RS300
- Class symbol

Development
- Designer: Clive
- Year: 1998
- Name: RS300

Boat
- Crew: 1

Hull
- Type: Monohull
- Construction: Epoxy GPR Foam Sandwich
- Hull weight: 128 lb (58 kg) (165 lb (75 kg) total sailing weight)
- LOA: 14 ft 0 in (4.27 m)
- Beam: 6 ft 7 in (2.01 m)

Hull appendages
- Keel: Daggerboard

Sails
- Total sail area: 99 sq ft (9.2 m^{2}) (Rig A) 107 sq ft (9.9 m^{2}) (Rig B)

Racing
- RYA PN: 972 (2018)

= RS300 =

Type of dinghy

The RS300 is a modern racing sailing dinghy made by RS Sailing. The RS300 is a one-design, single-handed, hiking dinghy with a PY (Portsmouth Yardstick, RYA) of 972. Designed by Clive Everest and first produced in 1998, it is inspired by the International Moth, of which Everest was a successful designer.

==Performance and design==
There are two rigs for the boat. Rig A is slightly smaller than Rig B. The two sail sizes ensure that the power-to-weight ratio and handling characteristics are similar for both large and small sailors.
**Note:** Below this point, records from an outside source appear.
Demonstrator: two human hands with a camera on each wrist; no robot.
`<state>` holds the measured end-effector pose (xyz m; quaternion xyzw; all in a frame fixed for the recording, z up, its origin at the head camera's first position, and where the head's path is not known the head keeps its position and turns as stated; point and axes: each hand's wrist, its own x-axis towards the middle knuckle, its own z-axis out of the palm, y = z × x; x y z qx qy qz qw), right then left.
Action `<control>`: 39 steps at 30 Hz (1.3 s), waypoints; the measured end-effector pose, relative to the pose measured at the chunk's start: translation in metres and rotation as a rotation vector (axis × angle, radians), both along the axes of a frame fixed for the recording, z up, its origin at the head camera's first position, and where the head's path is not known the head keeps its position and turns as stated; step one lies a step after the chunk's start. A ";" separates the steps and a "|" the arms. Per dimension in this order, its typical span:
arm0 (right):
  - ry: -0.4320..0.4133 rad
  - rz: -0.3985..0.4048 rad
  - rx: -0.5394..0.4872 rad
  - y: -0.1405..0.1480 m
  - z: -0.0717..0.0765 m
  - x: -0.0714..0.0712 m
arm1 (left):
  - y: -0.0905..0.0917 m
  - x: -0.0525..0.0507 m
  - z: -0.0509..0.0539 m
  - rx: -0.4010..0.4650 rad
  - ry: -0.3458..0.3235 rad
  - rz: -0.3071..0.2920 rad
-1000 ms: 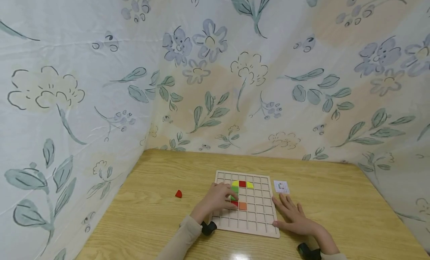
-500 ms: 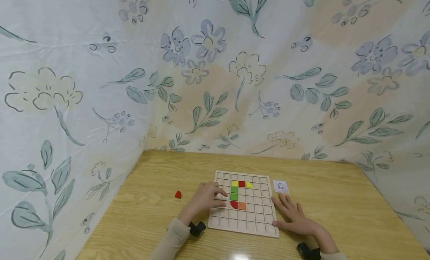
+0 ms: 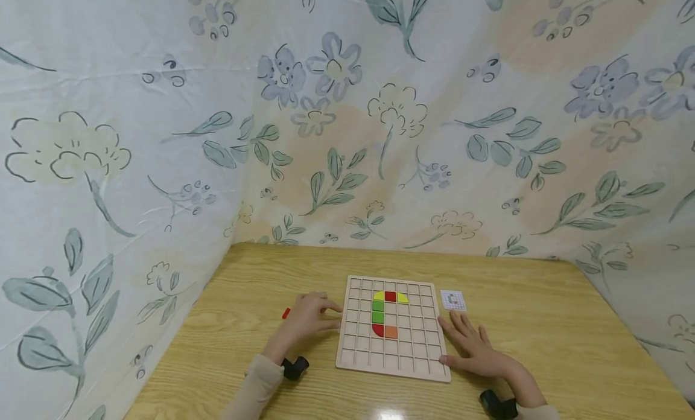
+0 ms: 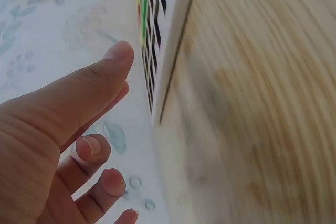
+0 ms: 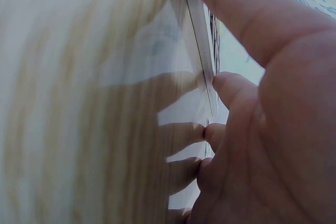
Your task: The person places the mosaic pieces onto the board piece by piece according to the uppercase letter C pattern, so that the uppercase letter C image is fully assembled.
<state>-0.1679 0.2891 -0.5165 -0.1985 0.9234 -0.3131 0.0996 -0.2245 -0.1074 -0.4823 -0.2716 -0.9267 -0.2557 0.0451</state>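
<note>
A wooden grid board (image 3: 415,350) lies flat on the table. In its cells sit two yellow quarter-round tiles, a red square tile (image 3: 390,297), two green square tiles (image 3: 377,317), a red quarter-round tile (image 3: 377,330) and an orange square tile (image 3: 391,332). My left hand (image 3: 304,321) hovers just off the board's left edge with loose fingers and nothing between them. Behind it, a loose red tile (image 3: 286,313) on the table is partly covered by the hand. My right hand (image 3: 478,350) rests with spread fingers, thumb and fingertip touching the board's right edge.
A small card (image 3: 453,300) printed with a coloured grid pattern lies beyond the right hand, next to the board. Floral cloth (image 3: 347,136) hangs behind and beside the wooden table (image 3: 255,275).
My left hand has come away from the tiles and moved left, off the board, toward the loose red tile, uncovering the red quarter-round tile in the grid. The right hand stays put.
</note>
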 end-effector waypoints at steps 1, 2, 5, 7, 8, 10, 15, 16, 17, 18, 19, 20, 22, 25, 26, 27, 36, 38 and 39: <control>0.001 0.001 -0.002 0.000 0.000 0.000 | -0.004 0.000 0.000 -0.003 -0.001 0.011; 0.000 -0.002 0.003 0.000 0.000 0.000 | -0.007 0.000 0.000 -0.003 -0.004 0.021; 0.000 0.000 0.003 0.000 -0.001 0.000 | -0.018 0.000 -0.003 -0.016 0.009 0.057; 0.004 0.000 0.003 0.000 0.000 0.000 | -0.025 -0.001 -0.005 -0.022 0.027 0.080; 0.004 0.003 0.002 0.000 0.001 0.000 | -0.028 0.000 -0.006 -0.022 0.034 0.091; 0.005 0.007 -0.003 -0.001 0.002 0.001 | -0.035 0.000 -0.009 -0.017 0.039 0.116; 0.004 0.005 -0.008 -0.002 0.003 0.002 | -0.050 0.001 -0.013 0.009 0.029 0.188; 0.005 0.005 -0.007 -0.002 0.003 0.002 | -0.052 0.002 -0.013 0.009 0.034 0.202; 0.007 0.007 -0.009 -0.002 0.003 0.002 | -0.054 0.002 -0.013 0.004 0.038 0.217; 0.009 0.008 -0.010 -0.001 0.003 0.002 | -0.056 0.003 -0.013 -0.003 0.040 0.231; 0.011 0.009 -0.012 -0.001 0.004 0.002 | -0.058 0.004 -0.012 -0.008 0.045 0.239; 0.014 0.010 -0.013 -0.001 0.004 0.002 | -0.060 0.004 -0.012 -0.015 0.050 0.248; 0.021 0.010 -0.015 -0.001 0.004 0.002 | -0.062 0.005 -0.011 -0.036 0.065 0.262; 0.023 0.012 -0.018 -0.001 0.004 0.002 | -0.065 0.006 -0.010 -0.062 0.070 0.282; 0.024 0.013 -0.015 -0.001 0.004 0.002 | -0.065 0.007 -0.009 -0.069 0.075 0.289; 0.022 0.013 -0.015 -0.001 0.004 0.002 | -0.066 0.007 -0.009 -0.074 0.075 0.297; 0.000 0.014 -0.027 0.000 0.007 0.002 | -0.072 0.003 -0.014 -0.108 0.069 0.352; -0.005 0.016 -0.026 0.000 0.006 0.002 | -0.074 0.003 -0.015 -0.112 0.069 0.369; -0.006 0.017 -0.029 0.000 0.006 0.002 | -0.076 0.003 -0.016 -0.113 0.071 0.373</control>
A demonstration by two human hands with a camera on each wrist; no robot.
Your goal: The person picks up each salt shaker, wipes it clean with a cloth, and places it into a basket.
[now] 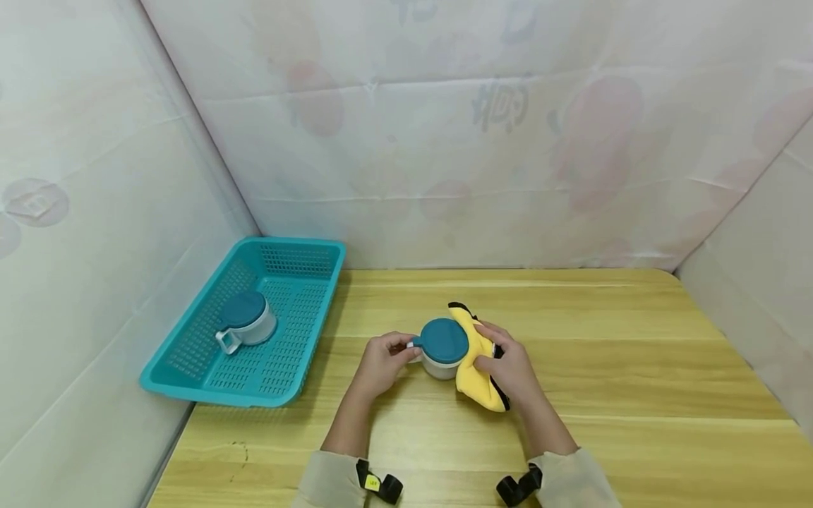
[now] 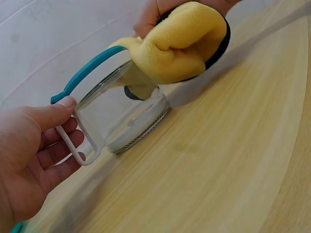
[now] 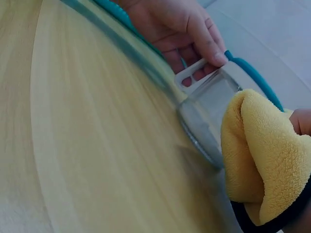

In Yachts & Yachting magazine in the year 2000, the RS300 was described by Steve Cockerill, past and present UK champion in many classes, including the RS300, Blaze & Laser Radial, as "one of the most challenging and exciting dinghies I have ever sailes," as well as "the first boat that I have sailed that is a joy just to sail around the course let alone race.”

==Awards==
- 1998 - Won Small Sailing Boat of the Year Award at the British Nautical Awards.
- 2000 - Recognised as a 'Millennium Project' in the UK and was on display at the Millennium Dome.